Yeah, And it's so interesting because you're so right, like we just we all naturally though, And that's what you were saying when you were talking about the guy earlier who nearly gouged his eye out something that you said, which is so subtle but so powerful. You were like, but when he's doing it, his body's not repelling it, and that's why somehow it works out. And I was thinking about it that everything you do defies what we want to do because we're looking for comfort. But it's like,
how do you prep yourself to actually want discomfort? Like, how do we prepare our minds and brains to actually seek out discomfort? Because just as you said, it's actually better for us, even for survival, even for growth of the species, But we don't. We kind of go backwards into reclining, Netflix and chill. That's the life. Yeah, how do you get out of that? What have you done to continuously? Well?
This series did that. When they were asking me what I wanted to do, I said, here's the thing. So we're talking about lots of ideas. Doug, my magician friend that was here, he's the one that found d Pak you know that in India, that did the most incredible stuff I've ever mind blowing, just the way he is able to override his body with his mind. But basically, when they were coming to me with this idea, oh,
this one, that one. I said, here's the thing only present to me, the ideas that when you tell me about them, it makes you uncomfortable just saying that we're going to go be a part of You know, I wanted it to be. I wanted to be that. And I think that's a big thing that I'd like to do is put myself in major discomfort so I can. So it wakes me up, you know, it brings me to life.

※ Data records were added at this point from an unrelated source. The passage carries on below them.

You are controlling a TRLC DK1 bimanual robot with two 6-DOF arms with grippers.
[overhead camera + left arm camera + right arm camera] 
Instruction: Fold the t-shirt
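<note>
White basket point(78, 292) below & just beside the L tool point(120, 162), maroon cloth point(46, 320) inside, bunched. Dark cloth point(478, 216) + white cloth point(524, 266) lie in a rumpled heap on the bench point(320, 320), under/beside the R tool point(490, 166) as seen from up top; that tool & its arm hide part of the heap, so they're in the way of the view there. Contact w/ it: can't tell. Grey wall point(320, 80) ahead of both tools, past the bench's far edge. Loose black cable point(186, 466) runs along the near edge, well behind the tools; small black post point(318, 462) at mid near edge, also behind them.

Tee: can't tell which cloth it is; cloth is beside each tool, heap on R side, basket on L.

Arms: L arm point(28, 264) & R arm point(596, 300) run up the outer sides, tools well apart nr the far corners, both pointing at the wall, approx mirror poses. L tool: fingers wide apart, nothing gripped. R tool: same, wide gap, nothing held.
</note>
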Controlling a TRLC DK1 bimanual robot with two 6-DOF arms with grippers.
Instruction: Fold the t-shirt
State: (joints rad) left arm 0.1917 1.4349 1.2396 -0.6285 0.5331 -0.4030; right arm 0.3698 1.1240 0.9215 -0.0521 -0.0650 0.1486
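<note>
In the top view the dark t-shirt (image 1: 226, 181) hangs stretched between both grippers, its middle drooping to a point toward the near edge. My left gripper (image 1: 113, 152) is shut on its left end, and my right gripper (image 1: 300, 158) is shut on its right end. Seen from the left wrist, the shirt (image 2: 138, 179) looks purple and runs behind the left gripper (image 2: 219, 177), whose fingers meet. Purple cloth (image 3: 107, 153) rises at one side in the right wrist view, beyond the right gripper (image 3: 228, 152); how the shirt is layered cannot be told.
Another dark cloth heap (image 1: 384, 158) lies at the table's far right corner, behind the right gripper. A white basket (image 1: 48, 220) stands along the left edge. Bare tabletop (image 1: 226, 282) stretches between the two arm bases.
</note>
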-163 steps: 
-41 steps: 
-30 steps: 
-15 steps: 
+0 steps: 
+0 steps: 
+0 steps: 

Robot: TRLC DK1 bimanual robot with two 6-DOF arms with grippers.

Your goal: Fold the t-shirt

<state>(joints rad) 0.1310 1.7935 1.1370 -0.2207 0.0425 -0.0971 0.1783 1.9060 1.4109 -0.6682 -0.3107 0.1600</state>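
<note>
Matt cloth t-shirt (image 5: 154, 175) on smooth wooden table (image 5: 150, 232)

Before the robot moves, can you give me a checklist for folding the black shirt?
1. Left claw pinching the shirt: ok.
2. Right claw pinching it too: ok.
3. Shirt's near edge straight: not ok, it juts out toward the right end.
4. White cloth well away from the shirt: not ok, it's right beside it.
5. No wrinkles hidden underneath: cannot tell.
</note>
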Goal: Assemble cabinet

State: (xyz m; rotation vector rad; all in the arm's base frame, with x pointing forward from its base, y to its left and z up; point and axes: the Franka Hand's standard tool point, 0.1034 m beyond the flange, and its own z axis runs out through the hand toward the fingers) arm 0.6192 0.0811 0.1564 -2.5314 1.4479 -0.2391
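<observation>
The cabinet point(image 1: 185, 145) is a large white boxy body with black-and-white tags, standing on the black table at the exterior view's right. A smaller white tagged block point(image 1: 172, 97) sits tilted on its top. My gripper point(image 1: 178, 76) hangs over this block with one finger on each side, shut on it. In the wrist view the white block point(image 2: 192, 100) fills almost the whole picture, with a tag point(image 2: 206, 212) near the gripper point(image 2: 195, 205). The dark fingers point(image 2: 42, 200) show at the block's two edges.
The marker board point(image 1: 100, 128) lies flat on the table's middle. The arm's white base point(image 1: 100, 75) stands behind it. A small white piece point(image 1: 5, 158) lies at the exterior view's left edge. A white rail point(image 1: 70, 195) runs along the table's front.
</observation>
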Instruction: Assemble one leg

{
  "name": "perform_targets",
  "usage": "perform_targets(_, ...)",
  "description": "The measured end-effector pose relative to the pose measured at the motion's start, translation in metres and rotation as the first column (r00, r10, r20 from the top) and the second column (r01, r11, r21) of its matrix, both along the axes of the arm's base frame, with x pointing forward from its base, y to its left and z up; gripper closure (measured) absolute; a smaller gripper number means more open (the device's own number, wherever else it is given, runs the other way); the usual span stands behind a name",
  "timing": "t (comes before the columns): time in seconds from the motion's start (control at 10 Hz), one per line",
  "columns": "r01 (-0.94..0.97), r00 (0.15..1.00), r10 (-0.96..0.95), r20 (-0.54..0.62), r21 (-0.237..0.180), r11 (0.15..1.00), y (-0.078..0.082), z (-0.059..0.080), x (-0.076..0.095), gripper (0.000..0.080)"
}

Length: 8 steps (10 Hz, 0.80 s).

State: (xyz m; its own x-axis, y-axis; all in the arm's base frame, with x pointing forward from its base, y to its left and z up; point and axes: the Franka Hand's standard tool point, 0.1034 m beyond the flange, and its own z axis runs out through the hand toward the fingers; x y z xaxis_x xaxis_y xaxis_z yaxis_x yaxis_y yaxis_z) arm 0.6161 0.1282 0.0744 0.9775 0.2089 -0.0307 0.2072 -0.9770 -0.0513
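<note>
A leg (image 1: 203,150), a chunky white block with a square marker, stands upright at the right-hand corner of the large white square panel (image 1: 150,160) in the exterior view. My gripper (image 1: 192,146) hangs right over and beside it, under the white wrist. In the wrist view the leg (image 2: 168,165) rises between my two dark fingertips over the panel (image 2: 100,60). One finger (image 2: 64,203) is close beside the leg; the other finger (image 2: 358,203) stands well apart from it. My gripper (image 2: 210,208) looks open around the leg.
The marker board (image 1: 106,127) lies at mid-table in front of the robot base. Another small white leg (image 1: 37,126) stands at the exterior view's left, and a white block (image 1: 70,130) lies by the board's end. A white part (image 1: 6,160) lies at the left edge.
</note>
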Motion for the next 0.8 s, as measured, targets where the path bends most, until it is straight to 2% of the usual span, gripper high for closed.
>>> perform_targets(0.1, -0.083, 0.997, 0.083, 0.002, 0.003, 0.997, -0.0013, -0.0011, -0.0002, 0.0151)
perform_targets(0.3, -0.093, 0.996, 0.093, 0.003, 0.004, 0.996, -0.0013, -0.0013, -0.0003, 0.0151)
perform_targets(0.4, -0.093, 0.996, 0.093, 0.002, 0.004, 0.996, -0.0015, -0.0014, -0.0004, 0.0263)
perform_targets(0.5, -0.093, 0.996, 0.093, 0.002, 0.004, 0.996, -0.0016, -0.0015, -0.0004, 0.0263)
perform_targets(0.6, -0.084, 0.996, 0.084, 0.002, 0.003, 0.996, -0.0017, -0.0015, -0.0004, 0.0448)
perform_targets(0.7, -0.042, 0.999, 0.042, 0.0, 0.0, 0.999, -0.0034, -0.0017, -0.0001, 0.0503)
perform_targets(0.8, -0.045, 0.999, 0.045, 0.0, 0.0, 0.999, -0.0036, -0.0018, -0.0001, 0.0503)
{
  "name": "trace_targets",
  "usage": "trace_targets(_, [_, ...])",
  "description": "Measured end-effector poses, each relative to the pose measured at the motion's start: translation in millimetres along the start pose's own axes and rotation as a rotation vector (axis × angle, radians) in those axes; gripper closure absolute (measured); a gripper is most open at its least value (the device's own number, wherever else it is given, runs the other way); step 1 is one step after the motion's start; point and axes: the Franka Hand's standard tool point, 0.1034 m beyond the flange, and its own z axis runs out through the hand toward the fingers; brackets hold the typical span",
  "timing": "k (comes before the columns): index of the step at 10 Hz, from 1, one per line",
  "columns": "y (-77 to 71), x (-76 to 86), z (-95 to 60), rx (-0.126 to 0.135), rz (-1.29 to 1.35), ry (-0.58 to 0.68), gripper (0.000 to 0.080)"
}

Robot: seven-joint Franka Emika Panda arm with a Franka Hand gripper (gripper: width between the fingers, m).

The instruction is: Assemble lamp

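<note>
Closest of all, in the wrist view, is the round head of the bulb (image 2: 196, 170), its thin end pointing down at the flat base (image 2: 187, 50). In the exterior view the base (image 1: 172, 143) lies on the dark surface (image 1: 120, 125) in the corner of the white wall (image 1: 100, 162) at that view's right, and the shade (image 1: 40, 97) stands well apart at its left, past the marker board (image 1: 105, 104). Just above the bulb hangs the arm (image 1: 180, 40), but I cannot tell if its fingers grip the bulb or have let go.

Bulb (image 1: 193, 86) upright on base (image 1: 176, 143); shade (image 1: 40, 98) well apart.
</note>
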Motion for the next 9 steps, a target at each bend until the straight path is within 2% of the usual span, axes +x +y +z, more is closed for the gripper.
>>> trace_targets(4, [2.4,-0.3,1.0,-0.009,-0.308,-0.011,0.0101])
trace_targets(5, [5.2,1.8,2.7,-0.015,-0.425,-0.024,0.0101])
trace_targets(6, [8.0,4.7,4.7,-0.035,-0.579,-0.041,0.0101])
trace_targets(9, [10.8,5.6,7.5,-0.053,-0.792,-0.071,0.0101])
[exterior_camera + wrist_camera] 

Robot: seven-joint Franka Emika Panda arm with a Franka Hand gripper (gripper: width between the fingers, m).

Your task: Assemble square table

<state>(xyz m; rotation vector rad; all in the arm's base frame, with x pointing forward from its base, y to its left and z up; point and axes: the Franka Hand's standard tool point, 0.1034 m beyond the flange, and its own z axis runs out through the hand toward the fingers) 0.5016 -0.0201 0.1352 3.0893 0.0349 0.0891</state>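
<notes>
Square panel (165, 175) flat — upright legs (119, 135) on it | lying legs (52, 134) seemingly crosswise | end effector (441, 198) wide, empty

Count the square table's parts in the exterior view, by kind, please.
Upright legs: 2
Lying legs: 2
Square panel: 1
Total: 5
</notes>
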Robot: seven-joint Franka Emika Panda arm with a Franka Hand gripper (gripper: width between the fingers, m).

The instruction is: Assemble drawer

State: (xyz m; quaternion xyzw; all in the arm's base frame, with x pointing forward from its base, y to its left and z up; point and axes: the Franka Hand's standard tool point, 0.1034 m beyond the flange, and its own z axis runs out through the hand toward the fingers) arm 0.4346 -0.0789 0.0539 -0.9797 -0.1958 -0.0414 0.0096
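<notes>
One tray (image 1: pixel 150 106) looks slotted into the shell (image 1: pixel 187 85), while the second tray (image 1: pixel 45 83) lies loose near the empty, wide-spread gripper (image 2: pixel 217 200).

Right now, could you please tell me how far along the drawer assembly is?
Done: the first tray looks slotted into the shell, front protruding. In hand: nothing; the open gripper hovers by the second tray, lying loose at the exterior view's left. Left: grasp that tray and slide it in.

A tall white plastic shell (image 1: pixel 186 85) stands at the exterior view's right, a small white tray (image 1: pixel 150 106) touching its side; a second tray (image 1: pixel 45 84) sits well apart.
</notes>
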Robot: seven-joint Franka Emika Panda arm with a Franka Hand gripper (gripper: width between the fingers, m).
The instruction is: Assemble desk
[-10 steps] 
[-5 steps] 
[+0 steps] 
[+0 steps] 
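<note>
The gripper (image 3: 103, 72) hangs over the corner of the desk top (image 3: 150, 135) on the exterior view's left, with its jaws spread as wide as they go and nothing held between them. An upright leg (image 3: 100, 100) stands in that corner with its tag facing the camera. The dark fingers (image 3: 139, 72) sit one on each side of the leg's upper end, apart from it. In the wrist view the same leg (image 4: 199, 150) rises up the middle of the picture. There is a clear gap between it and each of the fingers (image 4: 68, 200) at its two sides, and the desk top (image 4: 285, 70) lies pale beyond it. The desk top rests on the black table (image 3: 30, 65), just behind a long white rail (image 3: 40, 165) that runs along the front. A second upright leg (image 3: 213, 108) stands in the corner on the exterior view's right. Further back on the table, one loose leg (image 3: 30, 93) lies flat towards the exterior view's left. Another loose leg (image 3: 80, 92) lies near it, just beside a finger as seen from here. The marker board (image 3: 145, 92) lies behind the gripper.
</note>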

How did you train yourself to get then to do that? Because I want to help people most who was sitting here going you know what? I agree with David like, I'm not going to go and you know, put a knife down my nose, which he's not encouraging me either, But I want to be able to push the boundaries in my own growth, in my own life. How did you kind of you've gone to the full extreme of it. How do we kind of get to three out ten?
I think it starts with baby steps. I think you just go push yourself to do pub speak in front of a classroom public. You know, I was super intimidated by public speaking and I could do magic, but I wasn't I was like, I'm not going to speak, so you know, I wanted my brother to go to the TED conference, so I agreed to like stand up and speak for the first time with Nomad, just just do a talk. And it was it was horrific for me.
It was like it was and I didn't sleep for days on end before it, but also months before I was working on the notes, writing it down, putting all the thoughts on, and that part of it was already incredible because then you're like it, but then I had to get up and do it, and that was really that was like. But then as soon as you start and I put myself in the boiling speaking at TED for your first time, I didn't go do little talks. I started there right, So it's like, by by doing that,
suddenly I shocked the system. And now I went on a speaking tour for like a year. I would do dates in all different noises, and what I would do is I would I wouldn't thoroughly prepare. I would kind of just go out there and put myself in front of everybody, and I would say often it was uncomfortable, and often it didn't work, and often the audience didn't
react you know what I mean. It was like one of the But eventually, after doing it over and over and over and over and over, it really helped and I really understood it changed the way I thought about public speaking. But what it really did is it helped me when I was doing magic because now I had like, now the magic was a conversation. The point of breaking your comfort zone. It could be anything. It could be
get up and do a talk. It could be, uh, you know, go out, sit in the sauna, go in the steam.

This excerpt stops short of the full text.